Northwestern Events Calendar

Oct
15
2024

American Politics Workshop: Michael Tesler (UCIrvine)

When: Tuesday, October 15, 2024
12:30 PM - 2:00 PM CT

Where: Scott Hall, Room 212, 601 University Place, Evanston, IL 60208 map it

Audience: Faculty/Staff - Graduate Students

Contact: Ariel Sowers   (847) 491-7454

Group: Department of Political Science

Category: Academic

Description:

Please join the American Politics Workshop as they host Michael Tesler, Professor of Political Science at the University of California, Irvine. 
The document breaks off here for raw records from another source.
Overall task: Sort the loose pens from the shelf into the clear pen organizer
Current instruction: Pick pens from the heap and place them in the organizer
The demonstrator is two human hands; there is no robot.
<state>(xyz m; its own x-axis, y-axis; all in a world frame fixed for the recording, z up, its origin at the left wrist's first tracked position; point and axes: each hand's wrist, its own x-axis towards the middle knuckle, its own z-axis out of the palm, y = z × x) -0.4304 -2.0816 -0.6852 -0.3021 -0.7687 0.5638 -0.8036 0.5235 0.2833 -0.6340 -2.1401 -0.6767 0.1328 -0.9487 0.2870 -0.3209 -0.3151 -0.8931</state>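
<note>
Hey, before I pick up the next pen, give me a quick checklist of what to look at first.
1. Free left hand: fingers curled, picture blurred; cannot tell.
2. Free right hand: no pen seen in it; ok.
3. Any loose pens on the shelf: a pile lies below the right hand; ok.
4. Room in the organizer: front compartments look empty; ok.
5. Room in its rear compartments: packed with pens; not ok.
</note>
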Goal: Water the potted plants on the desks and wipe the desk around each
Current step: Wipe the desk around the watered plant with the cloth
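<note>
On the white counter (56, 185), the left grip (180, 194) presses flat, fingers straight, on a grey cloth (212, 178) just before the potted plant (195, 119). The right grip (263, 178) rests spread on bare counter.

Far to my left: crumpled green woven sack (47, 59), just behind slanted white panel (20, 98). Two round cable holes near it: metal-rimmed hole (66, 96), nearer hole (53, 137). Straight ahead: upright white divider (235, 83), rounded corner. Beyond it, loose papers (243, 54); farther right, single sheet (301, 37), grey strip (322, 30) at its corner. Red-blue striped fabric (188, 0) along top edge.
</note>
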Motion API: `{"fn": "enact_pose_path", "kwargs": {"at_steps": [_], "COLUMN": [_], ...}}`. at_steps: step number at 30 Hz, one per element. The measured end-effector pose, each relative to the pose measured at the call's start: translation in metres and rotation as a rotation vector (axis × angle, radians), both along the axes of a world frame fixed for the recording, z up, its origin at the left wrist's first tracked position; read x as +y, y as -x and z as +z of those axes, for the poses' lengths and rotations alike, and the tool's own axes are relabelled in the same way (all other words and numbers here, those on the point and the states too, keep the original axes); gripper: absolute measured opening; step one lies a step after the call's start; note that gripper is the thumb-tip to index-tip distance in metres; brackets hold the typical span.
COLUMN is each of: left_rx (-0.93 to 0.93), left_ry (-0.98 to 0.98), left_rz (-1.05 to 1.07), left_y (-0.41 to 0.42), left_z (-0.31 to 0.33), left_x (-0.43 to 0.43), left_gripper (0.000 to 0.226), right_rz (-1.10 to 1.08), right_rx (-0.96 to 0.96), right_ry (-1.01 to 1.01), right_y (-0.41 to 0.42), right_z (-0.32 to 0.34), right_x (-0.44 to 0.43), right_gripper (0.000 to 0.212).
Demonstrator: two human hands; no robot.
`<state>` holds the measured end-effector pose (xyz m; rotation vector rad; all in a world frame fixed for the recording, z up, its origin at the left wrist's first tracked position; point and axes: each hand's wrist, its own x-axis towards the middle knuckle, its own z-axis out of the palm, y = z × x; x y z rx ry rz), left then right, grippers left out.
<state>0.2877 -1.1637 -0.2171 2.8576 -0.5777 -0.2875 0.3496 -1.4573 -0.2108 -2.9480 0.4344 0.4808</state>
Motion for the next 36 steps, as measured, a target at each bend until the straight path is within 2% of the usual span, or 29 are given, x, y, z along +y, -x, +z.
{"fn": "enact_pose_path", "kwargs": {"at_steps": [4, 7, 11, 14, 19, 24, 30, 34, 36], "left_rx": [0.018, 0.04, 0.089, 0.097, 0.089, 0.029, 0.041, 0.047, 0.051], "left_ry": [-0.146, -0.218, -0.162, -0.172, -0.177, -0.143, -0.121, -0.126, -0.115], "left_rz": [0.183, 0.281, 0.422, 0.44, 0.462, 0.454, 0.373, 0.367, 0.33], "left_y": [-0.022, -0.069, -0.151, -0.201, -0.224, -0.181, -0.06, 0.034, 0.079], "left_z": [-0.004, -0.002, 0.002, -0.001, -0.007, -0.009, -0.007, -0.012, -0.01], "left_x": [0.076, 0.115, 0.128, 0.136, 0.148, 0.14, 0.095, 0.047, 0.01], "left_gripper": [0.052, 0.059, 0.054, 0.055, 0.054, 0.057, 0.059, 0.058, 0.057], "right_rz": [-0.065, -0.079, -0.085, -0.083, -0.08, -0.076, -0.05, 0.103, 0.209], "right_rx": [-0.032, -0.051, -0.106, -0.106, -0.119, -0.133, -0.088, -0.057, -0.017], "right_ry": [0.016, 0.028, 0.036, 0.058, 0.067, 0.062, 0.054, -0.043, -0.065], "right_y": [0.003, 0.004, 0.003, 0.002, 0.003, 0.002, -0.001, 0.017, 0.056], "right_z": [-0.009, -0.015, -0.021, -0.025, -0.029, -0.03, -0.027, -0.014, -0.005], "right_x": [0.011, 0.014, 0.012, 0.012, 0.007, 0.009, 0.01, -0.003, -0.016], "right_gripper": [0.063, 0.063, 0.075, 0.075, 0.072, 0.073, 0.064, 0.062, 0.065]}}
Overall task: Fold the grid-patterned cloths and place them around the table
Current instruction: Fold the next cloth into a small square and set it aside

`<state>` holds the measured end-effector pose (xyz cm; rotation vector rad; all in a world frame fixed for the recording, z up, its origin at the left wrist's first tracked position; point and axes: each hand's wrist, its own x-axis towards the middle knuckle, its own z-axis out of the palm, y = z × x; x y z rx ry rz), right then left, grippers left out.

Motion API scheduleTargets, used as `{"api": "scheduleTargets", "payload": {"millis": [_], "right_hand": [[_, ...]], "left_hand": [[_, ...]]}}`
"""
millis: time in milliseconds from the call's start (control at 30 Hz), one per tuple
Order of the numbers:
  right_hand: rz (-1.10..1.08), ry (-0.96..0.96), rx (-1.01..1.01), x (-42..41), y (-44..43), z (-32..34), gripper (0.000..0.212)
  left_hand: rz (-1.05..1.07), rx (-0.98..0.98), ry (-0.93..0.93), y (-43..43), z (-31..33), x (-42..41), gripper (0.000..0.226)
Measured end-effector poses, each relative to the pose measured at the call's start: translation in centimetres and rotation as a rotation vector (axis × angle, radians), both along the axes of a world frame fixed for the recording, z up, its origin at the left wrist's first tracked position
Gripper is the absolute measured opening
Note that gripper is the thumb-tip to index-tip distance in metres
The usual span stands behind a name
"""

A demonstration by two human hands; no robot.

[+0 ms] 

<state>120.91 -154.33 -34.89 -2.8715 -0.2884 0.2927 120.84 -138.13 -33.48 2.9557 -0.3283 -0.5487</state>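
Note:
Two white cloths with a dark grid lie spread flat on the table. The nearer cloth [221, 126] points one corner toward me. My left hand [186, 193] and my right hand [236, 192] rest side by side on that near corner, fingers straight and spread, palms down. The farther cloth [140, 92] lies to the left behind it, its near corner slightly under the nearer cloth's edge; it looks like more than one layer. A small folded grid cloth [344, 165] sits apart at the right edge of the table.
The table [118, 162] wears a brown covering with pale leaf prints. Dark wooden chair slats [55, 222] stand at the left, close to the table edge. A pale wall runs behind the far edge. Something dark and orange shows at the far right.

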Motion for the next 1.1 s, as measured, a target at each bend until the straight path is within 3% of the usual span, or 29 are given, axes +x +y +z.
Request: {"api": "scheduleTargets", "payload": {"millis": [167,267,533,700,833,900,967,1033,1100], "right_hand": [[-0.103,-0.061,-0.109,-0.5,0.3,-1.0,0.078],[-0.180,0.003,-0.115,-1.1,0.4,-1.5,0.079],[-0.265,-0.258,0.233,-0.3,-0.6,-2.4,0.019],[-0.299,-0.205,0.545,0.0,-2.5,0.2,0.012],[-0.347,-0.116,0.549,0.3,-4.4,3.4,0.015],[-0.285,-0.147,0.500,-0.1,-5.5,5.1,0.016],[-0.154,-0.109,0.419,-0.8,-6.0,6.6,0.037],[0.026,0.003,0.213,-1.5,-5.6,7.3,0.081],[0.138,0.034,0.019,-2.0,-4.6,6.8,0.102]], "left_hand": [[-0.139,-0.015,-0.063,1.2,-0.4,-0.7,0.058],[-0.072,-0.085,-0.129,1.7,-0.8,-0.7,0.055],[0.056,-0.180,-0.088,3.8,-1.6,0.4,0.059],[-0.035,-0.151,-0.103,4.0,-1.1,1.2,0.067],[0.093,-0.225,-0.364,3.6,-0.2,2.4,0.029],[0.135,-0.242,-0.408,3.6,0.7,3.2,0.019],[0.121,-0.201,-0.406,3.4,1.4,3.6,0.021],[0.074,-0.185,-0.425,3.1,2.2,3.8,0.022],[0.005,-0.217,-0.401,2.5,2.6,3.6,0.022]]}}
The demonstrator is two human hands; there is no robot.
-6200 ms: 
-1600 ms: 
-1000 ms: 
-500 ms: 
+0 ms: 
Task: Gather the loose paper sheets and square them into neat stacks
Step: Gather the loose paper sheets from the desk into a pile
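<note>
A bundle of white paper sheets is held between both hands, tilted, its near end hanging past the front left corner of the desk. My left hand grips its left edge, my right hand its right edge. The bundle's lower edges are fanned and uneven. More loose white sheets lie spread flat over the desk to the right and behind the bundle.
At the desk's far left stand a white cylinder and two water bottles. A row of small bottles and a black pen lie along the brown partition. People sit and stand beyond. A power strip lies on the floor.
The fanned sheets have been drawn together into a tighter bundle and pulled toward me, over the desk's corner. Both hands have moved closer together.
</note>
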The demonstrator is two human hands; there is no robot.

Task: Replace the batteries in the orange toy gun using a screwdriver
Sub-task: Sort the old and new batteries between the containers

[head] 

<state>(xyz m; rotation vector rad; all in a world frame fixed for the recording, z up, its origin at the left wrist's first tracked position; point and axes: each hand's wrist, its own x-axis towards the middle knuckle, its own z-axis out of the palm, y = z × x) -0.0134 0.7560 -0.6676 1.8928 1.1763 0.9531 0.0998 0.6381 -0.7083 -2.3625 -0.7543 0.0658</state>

Abstract: This book project draws on a long line of social science research to argue that voters are much more likely to switch sides over identity than issues. The book then marshals an unprecedented amount of panel survey data from the past 70 years to show that voters tend to change partisan preferences when issues rooted in strong social identities (e.g. race, ethnicity, religion, sexuality, gender, and national attachments) become salient in presidential campaigns and partisan discourse.

Michael Tesler is a professor of political science at UC Irvine, where he teaches courses on public opinion, racial politics, elections, political psychology, American government, and quantitative research methods. He is author of Post-Racial or Most Racial? Race and Politics in the Obama Era (University of Chicago Press, 2016), coauthor with David O. Sears of Obama’s Race: The 2008 Election and the Dream of a Post-Racial America (University of Chicago Press, 2010), and coauthor with John Sides and Lynn Vavreck of Identity Crisis: The 2016 Presidential Campaign and the Battle for the Meaning of America (Princeton University Press 2019). His current book projects are Identity Over Issues: When and Why Voters Switch Sides, and The Racial Politics of Pit Bulls (coauthored with Mary McThomas).

Michael’s research has been funded by the National Science Foundation, featured in several prominent media outlets, and published in such scholarly journals as the American Journal of Political Science and the Journal of Politics. As a former contributing editor for the Washington Post’s Monkey Cage Blog and current contributor at FiveThirtyEight, his work has received recognition from both popular and academic sources. Michael was recognized by Politico as one of the top 50 “thinkers, doers and visionaries transforming American politics in 2016,” and received the 2018 Emerging Scholar Award for “the top scholar in the field within ten years of his or her PhD” from the Elections, Public, Opinion and Voting Behavior Section of the American Political Science Association.